▸ **What is expected**: Below is the data. Give it again, complete and exact.
= = =
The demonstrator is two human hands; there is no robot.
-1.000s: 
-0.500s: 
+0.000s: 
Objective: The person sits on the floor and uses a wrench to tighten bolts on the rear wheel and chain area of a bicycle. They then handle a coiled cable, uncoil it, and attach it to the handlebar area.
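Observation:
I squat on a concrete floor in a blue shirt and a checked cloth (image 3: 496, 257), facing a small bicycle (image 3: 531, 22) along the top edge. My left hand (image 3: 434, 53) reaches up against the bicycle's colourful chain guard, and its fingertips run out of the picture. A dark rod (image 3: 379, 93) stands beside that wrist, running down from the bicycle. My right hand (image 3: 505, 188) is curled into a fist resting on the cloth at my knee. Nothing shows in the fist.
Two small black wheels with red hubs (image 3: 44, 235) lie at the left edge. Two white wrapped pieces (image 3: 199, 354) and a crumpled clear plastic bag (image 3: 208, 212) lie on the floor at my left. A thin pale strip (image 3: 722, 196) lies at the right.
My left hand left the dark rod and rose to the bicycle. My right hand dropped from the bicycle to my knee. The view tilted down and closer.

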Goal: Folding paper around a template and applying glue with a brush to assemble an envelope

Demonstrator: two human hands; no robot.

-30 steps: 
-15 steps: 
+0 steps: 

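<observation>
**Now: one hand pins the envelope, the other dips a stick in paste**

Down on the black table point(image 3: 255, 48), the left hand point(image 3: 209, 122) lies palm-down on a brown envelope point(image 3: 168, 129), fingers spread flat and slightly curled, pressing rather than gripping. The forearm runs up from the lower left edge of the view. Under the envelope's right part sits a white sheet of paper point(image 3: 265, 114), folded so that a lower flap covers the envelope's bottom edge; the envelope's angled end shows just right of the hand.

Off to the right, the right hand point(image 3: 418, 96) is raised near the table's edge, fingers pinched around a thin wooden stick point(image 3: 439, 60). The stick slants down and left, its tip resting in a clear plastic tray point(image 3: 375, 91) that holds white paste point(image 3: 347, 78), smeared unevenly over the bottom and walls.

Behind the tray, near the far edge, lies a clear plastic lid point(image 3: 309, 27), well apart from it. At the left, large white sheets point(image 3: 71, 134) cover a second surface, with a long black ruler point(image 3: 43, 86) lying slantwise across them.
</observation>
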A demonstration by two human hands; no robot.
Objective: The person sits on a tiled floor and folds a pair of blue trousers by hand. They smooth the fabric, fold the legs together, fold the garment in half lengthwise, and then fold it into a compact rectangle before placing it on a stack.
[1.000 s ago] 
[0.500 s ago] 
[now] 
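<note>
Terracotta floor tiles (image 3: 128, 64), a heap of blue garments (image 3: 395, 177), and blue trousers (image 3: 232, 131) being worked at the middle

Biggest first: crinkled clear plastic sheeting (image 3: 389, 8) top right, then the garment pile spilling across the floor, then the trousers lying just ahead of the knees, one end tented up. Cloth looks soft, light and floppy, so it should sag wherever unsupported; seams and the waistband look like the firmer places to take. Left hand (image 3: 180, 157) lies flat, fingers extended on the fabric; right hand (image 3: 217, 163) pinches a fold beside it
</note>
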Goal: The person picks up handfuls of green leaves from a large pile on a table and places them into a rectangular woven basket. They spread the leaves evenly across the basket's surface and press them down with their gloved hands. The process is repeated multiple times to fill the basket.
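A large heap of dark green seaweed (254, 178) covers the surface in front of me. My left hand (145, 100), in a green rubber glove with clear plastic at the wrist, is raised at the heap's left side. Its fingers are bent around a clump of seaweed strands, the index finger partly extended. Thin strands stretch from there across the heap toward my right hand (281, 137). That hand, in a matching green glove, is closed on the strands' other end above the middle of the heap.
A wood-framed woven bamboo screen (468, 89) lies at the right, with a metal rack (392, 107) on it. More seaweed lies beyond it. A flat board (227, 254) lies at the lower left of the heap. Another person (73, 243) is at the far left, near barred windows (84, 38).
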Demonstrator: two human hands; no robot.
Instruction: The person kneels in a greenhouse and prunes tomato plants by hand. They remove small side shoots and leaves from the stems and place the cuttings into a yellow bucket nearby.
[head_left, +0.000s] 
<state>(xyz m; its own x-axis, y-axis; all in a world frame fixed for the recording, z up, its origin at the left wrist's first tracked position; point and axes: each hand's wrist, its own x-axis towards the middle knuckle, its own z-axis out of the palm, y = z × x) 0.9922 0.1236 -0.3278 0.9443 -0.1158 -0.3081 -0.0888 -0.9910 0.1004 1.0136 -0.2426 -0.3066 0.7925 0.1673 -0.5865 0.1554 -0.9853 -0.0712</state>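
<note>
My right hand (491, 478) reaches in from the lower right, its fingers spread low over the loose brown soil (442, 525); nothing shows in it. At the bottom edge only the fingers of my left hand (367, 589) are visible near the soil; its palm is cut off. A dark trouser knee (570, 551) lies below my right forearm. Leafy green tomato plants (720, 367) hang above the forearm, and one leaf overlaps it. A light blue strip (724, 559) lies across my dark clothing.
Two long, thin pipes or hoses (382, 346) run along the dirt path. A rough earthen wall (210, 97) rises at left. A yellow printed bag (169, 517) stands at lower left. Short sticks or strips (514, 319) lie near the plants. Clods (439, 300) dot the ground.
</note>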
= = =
▸ **Exercise answer**:
The demonstrator is two human hands; there is no robot.
-1.000s: 
-0.500s: 
+0.000s: 
Objective: The person sits on the floor and uses a wrench to tighten bolts on the rear wheel and chain area of a bicycle. They then handle a coiled cable, uncoil it, and attach it to the handlebar area.
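Observation:
I squat on a concrete floor in a blue shirt and a checked cloth (image 3: 496, 257), facing a small bicycle (image 3: 531, 22) along the top edge. My left hand (image 3: 434, 53) reaches up against the bicycle's colourful chain guard, and its fingertips run out of the picture. A dark rod (image 3: 379, 93) stands beside that wrist, running down from the bicycle. My right hand (image 3: 505, 188) is curled into a fist resting on the cloth at my knee. Nothing shows in the fist.
Two small black wheels with red hubs (image 3: 44, 235) lie at the left edge. Two white wrapped pieces (image 3: 199, 354) and a crumpled clear plastic bag (image 3: 208, 212) lie on the floor at my left. A thin pale strip (image 3: 722, 196) lies at the right.
My left hand left the dark rod and rose to the bicycle. My right hand dropped from the bicycle to my knee. The view tilted down and closer.
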
Goal: Folding paper around a template and applying glue with a brush to assemble an envelope

Demonstrator: two human hands; no robot.

-30 steps: 
-15 steps: 
+0 steps: 

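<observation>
**Now: one hand pins the envelope, the other dips a stick in paste**

Down on the black table point(image 3: 255, 48), the left hand point(image 3: 209, 122) lies palm-down on a brown envelope point(image 3: 168, 129), fingers spread flat and slightly curled, pressing rather than gripping. The forearm runs up from the lower left edge of the view. Under the envelope's right part sits a white sheet of paper point(image 3: 265, 114), folded so that a lower flap covers the envelope's bottom edge; the envelope's angled end shows just right of the hand.

Off to the right, the right hand point(image 3: 418, 96) is raised near the table's edge, fingers pinched around a thin wooden stick point(image 3: 439, 60). The stick slants down and left, its tip resting in a clear plastic tray point(image 3: 375, 91) that holds white paste point(image 3: 347, 78), smeared unevenly over the bottom and walls.

Behind the tray, near the far edge, lies a clear plastic lid point(image 3: 309, 27), well apart from it. At the left, large white sheets point(image 3: 71, 134) cover a second surface, with a long black ruler point(image 3: 43, 86) lying slantwise across them.
</observation>
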A demonstration by two human hands; no robot.
Objective: The person sits on a tiled floor and folds a pair of blue trousers by hand. They smooth the fabric, fold the legs together, fold the garment in half lengthwise, and then fold it into a compact rectangle before placing it on a stack.
[1.000 s ago] 
[0.500 s ago] 
[now] 
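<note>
Terracotta floor tiles (image 3: 128, 64), a heap of blue garments (image 3: 395, 177), and blue trousers (image 3: 232, 131) being worked at the middle

Biggest first: crinkled clear plastic sheeting (image 3: 389, 8) top right, then the garment pile spilling across the floor, then the trousers lying just ahead of the knees, one end tented up. Cloth looks soft, light and floppy, so it should sag wherever unsupported; seams and the waistband look like the firmer places to take. Left hand (image 3: 180, 157) lies flat, fingers extended on the fabric; right hand (image 3: 217, 163) pinches a fold beside it
</note>
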Goal: The person picks up handfuls of green leaves from a large pile on a table and places them into a rectangular woven basket. They spread the leaves evenly across the basket's surface and press them down with their gloved hands. The process is repeated multiple times to fill the basket.
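A large heap of dark green seaweed (254, 178) covers the surface in front of me. My left hand (145, 100), in a green rubber glove with clear plastic at the wrist, is raised at the heap's left side. Its fingers are bent around a clump of seaweed strands, the index finger partly extended. Thin strands stretch from there across the heap toward my right hand (281, 137). That hand, in a matching green glove, is closed on the strands' other end above the middle of the heap.
A wood-framed woven bamboo screen (468, 89) lies at the right, with a metal rack (392, 107) on it. More seaweed lies beyond it. A flat board (227, 254) lies at the lower left of the heap. Another person (73, 243) is at the far left, near barred windows (84, 38).
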Demonstrator: two human hands; no robot.
Instruction: The person kneels in a greenhouse and prunes tomato plants by hand. They remove small side shoots and leaves from the stems and place the cuttings into a yellow bucket nearby.
[head_left, +0.000s] 
<state>(xyz m; its own x-axis, y-axis; all in a world frame fixed for the recording, z up, its origin at the left wrist's first tracked position; point and axes: each hand's wrist, its own x-axis towards the middle knuckle, its own z-axis out of the palm, y = z × x) 0.9922 0.1236 -0.3278 0.9443 -0.1158 -0.3081 -0.0888 -0.9910 0.1004 1.0136 -0.2426 -0.3066 0.7925 0.1673 -0.5865 0.1554 -0.9853 -0.0712</state>
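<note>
My right hand (491, 478) reaches in from the lower right, its fingers spread low over the loose brown soil (442, 525); nothing shows in it. At the bottom edge only the fingers of my left hand (367, 589) are visible near the soil; its palm is cut off. A dark trouser knee (570, 551) lies below my right forearm. Leafy green tomato plants (720, 367) hang above the forearm, and one leaf overlaps it. A light blue strip (724, 559) lies across my dark clothing.
Two long, thin pipes or hoses (382, 346) run along the dirt path. A rough earthen wall (210, 97) rises at left. A yellow printed bag (169, 517) stands at lower left. Short sticks or strips (514, 319) lie near the plants. Clods (439, 300) dot the ground.
</note>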

Whatever the exercise asked has now been answered.